L’Assemblée générale de l’ONU a adopté, le 25 mars 2026, une résolution historique qualifiant la traite transatlantique d’esclaves de crime le plus grave contre l’humanité. Cette reconnaissance arrive dans un contexte où Haïti de réclamer restitution et réparation de la France.
L’Organisation des Nations unies a franchi un cap symbolique majeur en proclamant la traite des esclaves africains comme « le crime le plus grave contre l’humanité ». Adoptée le mercredi 25 mars par l’Assemblée générale, cette résolution a été portée par le Ghana, engagé depuis plusieurs années dans la reconnaissance des injustices historiques liées à la traite transatlantique.
Présent à New York pour défendre ce texte, le président John Mahama a salué une avancée importante. « Aujourd’hui, nous sommes rassemblés solennellement et solidairement pour proclamer la vérité et poursuivre le chemin vers la guérison et la justice réparatrice », a-t-il déclaré, évoquant le calvaire de plus de 13 millions de victimes sur quatre siècles.
La résolution, bien que non contraignante, est qualifiée d’« historique » par ses promoteurs. Elle s’inscrit dans une dynamique plus large menée par l’Union africaine pour obtenir reconnaissance, excuses et réparations pour les crimes liés à l’esclavage.
Des divisions persistantes autour des réparations
Le texte a été adopté avec 123 voix pour, mais a suscité des divisions notables. Les États-Unis, Israël et l’Argentine ont voté contre, tandis que plusieurs pays européens, dont le Royaume-Uni, se sont abstenus.

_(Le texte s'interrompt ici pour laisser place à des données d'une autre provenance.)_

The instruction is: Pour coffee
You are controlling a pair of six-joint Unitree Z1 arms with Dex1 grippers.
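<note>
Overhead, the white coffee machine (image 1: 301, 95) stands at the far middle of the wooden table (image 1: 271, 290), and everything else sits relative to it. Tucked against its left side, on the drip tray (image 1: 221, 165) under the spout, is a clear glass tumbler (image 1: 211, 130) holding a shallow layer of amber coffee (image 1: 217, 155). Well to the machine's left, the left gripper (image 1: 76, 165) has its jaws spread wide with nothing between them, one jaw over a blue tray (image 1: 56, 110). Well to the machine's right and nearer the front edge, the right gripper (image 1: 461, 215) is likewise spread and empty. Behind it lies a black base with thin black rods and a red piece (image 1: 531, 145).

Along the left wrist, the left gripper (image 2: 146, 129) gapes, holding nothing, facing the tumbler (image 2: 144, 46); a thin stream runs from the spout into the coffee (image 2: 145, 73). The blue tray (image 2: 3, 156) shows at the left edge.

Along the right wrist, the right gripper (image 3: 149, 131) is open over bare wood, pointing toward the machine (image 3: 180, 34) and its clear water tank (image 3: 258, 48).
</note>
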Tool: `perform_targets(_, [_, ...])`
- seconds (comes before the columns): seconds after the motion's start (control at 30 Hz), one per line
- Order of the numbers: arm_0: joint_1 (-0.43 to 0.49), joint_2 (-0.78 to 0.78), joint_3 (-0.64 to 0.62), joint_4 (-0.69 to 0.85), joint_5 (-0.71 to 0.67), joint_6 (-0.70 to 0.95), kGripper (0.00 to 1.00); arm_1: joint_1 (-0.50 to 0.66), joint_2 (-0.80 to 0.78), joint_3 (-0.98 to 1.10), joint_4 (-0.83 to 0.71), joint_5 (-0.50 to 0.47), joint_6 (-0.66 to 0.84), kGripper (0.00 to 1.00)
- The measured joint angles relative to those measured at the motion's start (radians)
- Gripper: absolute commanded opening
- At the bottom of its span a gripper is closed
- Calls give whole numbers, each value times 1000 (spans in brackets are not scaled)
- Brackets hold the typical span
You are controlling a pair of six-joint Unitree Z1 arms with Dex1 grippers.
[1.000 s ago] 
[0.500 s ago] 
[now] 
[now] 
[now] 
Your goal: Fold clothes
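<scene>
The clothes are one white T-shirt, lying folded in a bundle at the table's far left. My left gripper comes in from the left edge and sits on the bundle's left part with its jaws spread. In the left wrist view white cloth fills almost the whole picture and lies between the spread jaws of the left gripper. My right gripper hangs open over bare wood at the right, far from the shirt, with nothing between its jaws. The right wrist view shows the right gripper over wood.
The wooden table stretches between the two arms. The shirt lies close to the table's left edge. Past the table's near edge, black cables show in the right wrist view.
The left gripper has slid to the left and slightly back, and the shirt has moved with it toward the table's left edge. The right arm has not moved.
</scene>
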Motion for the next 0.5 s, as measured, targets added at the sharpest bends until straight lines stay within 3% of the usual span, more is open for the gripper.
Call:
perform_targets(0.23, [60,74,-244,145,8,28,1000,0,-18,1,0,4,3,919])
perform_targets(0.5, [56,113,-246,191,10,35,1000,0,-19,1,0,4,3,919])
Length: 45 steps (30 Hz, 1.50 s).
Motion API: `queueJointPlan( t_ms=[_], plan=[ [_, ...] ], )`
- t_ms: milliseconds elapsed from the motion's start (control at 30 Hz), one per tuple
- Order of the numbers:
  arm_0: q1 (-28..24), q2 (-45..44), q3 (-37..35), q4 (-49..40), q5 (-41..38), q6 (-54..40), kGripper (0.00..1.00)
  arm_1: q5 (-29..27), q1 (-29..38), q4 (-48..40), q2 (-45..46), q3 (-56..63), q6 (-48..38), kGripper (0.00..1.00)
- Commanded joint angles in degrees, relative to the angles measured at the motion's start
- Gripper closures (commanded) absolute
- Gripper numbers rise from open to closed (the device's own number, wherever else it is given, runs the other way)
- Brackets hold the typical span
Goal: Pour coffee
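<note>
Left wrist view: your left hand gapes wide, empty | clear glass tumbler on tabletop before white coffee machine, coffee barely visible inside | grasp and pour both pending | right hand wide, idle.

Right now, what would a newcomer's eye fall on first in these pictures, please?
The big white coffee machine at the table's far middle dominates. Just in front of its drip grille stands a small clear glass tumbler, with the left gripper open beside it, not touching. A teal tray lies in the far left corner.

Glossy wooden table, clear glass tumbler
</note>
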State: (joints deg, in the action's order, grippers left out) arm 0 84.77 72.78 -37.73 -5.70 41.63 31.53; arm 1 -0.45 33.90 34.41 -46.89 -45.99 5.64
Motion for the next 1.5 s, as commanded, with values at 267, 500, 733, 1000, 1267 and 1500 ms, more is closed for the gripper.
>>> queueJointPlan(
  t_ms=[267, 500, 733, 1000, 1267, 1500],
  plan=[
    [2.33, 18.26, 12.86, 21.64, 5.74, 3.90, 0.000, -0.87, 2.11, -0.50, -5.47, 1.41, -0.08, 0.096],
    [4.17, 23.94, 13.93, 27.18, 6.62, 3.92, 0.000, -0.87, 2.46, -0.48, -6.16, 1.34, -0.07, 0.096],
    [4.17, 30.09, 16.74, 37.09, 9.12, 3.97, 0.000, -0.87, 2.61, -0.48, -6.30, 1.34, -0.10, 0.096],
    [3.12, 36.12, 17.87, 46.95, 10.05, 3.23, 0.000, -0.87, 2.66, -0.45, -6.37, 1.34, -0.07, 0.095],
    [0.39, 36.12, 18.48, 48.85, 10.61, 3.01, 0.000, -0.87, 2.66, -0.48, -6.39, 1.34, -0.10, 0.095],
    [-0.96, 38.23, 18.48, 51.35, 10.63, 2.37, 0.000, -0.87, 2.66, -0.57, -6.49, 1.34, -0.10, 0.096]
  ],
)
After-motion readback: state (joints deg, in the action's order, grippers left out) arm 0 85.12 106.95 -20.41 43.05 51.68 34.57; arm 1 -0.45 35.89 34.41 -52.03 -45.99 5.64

Au cœur des débats, la question de la hiérarchisation des crimes contre l’humanité a constitué un point de blocage. Certains États ont estimé qu’il ne pouvait exister de distinction entre ces crimes, justifiant ainsi leur refus de soutenir la résolution.
Au-delà de la reconnaissance symbolique, le texte appelle également à un engagement concret des États en faveur d’une justice réparatrice. Toutefois, Washington a exprimé des réserves, estimant que des pays actuels ne pouvaient être considérés comme bénéficiaires de réparations pour des préjudices historiques.
Le secrétaire général de l’ONU, Antonio Guterres, a exhorté la communauté internationale à aller au-delà des déclarations. Il a appelé les diplomates à honorer la mémoire des victimes de la traite transatlantique non seulement par des « paroles », mais aussi par des « actes », relançant ainsi le débat sur les responsabilités et les réparations.
« La traite transatlantique des esclaves fut un crime contre l’humanité. Rejetons le faux discours de la différence raciale et engageons-nous pleinement en faveur des droits humains et de l’égalité », a écrit Antonio Guterres sur X quelques heures avant le vote.